Exercise material —
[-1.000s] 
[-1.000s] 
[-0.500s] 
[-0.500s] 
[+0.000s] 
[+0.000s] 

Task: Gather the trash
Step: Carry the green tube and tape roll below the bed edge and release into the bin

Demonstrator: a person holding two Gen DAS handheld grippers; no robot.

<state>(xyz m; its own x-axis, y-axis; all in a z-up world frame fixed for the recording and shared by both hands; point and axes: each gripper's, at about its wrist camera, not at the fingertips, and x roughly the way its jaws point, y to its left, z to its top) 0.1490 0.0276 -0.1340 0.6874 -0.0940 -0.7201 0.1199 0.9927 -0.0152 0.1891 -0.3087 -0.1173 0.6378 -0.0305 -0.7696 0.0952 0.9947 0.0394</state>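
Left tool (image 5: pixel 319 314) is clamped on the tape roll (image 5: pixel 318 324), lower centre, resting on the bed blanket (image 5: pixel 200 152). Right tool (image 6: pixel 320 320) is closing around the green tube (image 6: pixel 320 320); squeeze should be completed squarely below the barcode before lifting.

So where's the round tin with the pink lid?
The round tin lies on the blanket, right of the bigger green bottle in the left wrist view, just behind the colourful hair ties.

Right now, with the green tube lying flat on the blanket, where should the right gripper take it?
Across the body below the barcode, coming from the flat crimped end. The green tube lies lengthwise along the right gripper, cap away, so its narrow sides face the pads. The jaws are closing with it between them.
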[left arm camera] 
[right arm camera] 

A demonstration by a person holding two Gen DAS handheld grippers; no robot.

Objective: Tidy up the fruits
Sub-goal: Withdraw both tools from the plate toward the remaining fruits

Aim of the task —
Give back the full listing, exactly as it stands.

Answer section —
[-1.000s] 
[-1.000s] 
[-0.500s] 
[-0.500s] 
[+0.000s] 
[+0.000s] 

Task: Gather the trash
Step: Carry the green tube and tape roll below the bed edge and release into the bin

Demonstrator: a person holding two Gen DAS handheld grippers; no robot.

<state>(xyz m; its own x-axis, y-axis; all in a z-up world frame fixed for the recording and shared by both hands; point and axes: each gripper's, at about its wrist camera, not at the fingertips, and x roughly the way its jaws point, y to its left, z to its top) 0.1490 0.0276 -0.1340 0.6874 -0.0940 -0.7201 0.1199 0.9927 -0.0152 0.1891 -0.3087 -0.1173 0.6378 -0.0305 -0.7696 0.0952 0.9947 0.0394</state>
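Left tool (image 5: pixel 319 314) is clamped on the tape roll (image 5: pixel 318 324), lower centre, resting on the bed blanket (image 5: pixel 200 152). Right tool (image 6: pixel 320 320) is closing around the green tube (image 6: pixel 320 320); squeeze should be completed squarely below the barcode before lifting.

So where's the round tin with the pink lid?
The round tin lies on the blanket, right of the bigger green bottle in the left wrist view, just behind the colourful hair ties.

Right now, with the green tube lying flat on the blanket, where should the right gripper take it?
Across the body below the barcode, coming from the flat crimped end. The green tube lies lengthwise along the right gripper, cap away, so its narrow sides face the pads. The jaws are closing with it between them.
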[left arm camera] 
[right arm camera] 

A demonstration by a person holding two Gen DAS handheld grippers; no robot.

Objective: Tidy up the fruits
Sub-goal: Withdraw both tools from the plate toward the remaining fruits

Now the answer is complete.